The materials Bigfoot uses are the highest quality with our American custom composite or Premium Birch.

The Custom Composite is 1/7th the weight of steel with comparable PSI values to high-grade American steel. This material is exceptionally resistant to water/ electricity/ corrosion and guaranteed for life.

The Premium Birch has been used in the field for decades in the harshest conditions with exceptional results. This has a typical life span of 10 years with normal conditions & setup.


Six Points for Proper Use

1. The setup & leveling is critical on any setup or with any style of outrigger system on the equipment. As with any safety tools, outriggers and outrigger pads must be used according to their manufacturer’s instructions. About 50% of all crane lifting accidents are caused by improper use of outriggers.

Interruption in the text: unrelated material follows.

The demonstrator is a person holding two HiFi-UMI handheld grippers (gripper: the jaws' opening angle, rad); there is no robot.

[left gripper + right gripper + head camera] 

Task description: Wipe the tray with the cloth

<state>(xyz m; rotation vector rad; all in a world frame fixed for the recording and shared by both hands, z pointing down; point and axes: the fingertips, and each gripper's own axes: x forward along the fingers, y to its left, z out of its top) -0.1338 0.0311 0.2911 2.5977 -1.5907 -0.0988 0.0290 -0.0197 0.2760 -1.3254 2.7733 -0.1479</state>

2. Always follow the manufacturer’s chart on level & grade % allowable for equipment to be set up.

3. Get recent soil conditions. Getting a known ground bearing capacity (GBC) will help determine what type and size of outrigger pad will work best. In general, the softer the ground, the larger and thicker the pad that is needed.

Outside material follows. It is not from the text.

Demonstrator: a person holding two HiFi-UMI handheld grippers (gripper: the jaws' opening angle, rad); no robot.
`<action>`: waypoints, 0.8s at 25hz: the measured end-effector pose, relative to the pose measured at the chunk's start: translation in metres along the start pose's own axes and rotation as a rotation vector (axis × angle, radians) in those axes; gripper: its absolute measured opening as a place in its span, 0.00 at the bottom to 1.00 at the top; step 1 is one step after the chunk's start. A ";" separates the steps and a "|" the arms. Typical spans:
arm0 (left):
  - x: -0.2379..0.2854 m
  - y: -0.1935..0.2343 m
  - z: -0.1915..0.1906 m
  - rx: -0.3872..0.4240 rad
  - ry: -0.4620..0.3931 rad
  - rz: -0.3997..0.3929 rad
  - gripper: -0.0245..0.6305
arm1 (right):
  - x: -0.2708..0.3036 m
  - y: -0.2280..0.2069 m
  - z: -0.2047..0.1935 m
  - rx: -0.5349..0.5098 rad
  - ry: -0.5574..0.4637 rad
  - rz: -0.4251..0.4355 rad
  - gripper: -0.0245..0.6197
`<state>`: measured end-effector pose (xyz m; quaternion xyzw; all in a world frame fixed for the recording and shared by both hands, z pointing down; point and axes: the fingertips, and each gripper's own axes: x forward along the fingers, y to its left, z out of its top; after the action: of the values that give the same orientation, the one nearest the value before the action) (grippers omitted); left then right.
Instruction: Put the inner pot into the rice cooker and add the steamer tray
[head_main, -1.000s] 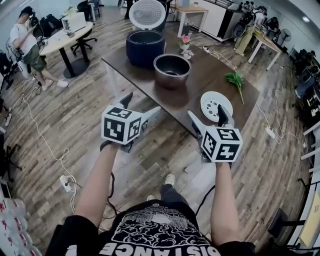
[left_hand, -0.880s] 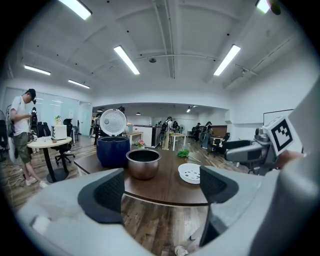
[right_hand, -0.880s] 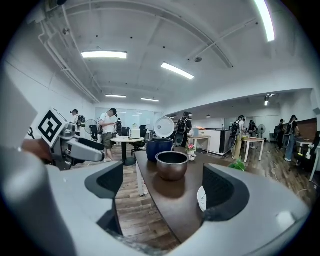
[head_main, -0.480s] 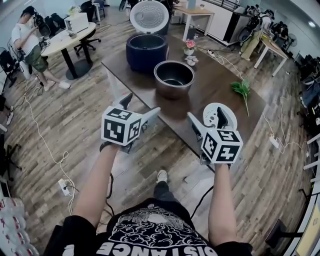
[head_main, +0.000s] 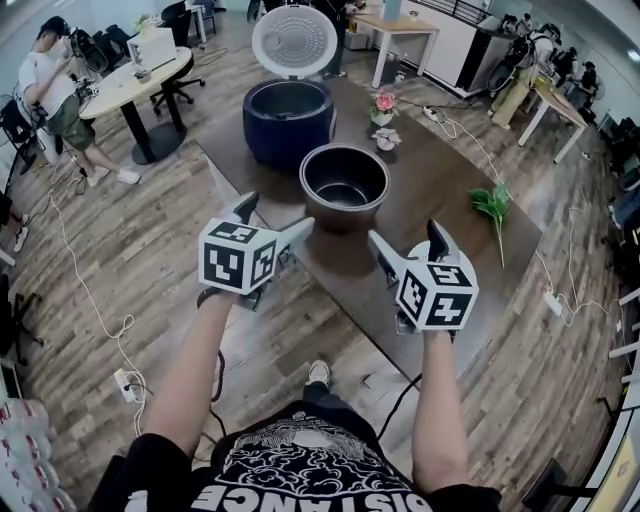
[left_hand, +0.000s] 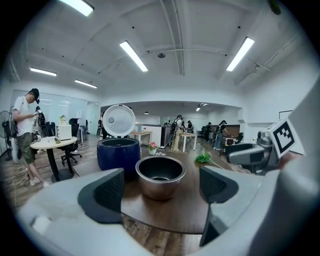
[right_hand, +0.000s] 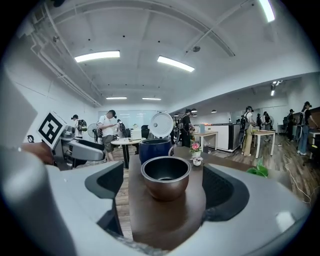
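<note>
**Q:** Jaws, both sides?
**Op:** I read the left gripper (left_hand: 161, 189) as spread wide, with nothing between its pads. The right gripper (right_hand: 166, 190) is the same, spread and empty. I have both in the air at the near edge of the counter (head_main: 430, 185).

**Q:** Pot?
**Op:** The pot (head_main: 344, 183) is upright on the counter, ahead of both sets of jaws and apart from them. In each gripper view it sits centred in the gap between the tips, with no pad touching it.

**Q:** Cooker?
**Op:** The cooker (head_main: 288, 112) is beyond the pot, off toward the left jaw in both gripper views. Its lid (head_main: 293, 40) is tipped up and the mouth is open. Pot and cooker stand just beside each other; I cannot tell whether they touch.

**Q:** Other items?
**Op:** A green sprig (head_main: 492, 205) lies on the counter out past the right gripper's right jaw. A small flower (head_main: 381, 105) stands beyond the pot, right of the cooker.
</note>
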<state>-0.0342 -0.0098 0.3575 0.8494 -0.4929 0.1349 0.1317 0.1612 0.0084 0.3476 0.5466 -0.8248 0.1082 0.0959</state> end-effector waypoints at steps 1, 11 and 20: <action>0.008 0.001 0.003 0.000 0.004 0.000 0.76 | 0.006 -0.006 0.002 0.002 0.002 0.001 0.79; 0.072 0.012 0.024 0.003 0.022 0.009 0.76 | 0.055 -0.055 0.015 0.032 0.005 -0.003 0.77; 0.119 0.021 0.040 0.013 0.037 0.015 0.76 | 0.091 -0.093 0.022 0.060 0.010 -0.011 0.77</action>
<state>0.0077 -0.1294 0.3647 0.8439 -0.4957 0.1549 0.1342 0.2107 -0.1134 0.3583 0.5531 -0.8177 0.1350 0.0842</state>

4. Check for and know where utilities are overhead and underground. Maintain proper clearances from overhead power lines. Find out the voltage of the overhead power lines and determine the minimum approach distance for qualified and unqualified personnel.

5. Equally important is Knowing the locations of underground electrical lines, pipelines, vaults, and other voids. The force of an outrigger can damage them and may even punch into a void and cause the crane to tip.

6. Outrigger pads must not be used to bridge any gaps or span over voids. They are designed and manufactured for the purpose of distributing loadings, not to support the full force of an outrigger without having ground beneath them.

A Good Rule of Thumb – Ground-bearing capacity may not be available for every job site. In those cases, I suggest following a rule I learned from my father and have used for more than 20 years in the field. If you are working on Grade A soil, (the most solid classification), an outrigger pad should be at least three times the square surface area of the outrigger’s shoe or float. If soil conditions are less than Grade A, create a bigger footprint using outrigger pads and cribbing.

After the equipment is set up and leveled per its manufacturer’s specifications, make a dry run with just the boom. Have a spotter check that the outrigger pads aren’t shifting, sliding, or sinking into the ground. Then check to see that the equipment is still level. If there is any issue, stop, stow the boom, and add cribbing, blocking, or more outrigger pads. The support must distribute the maximum load generated on each outrigger by the pick or lift and keep the equipment level.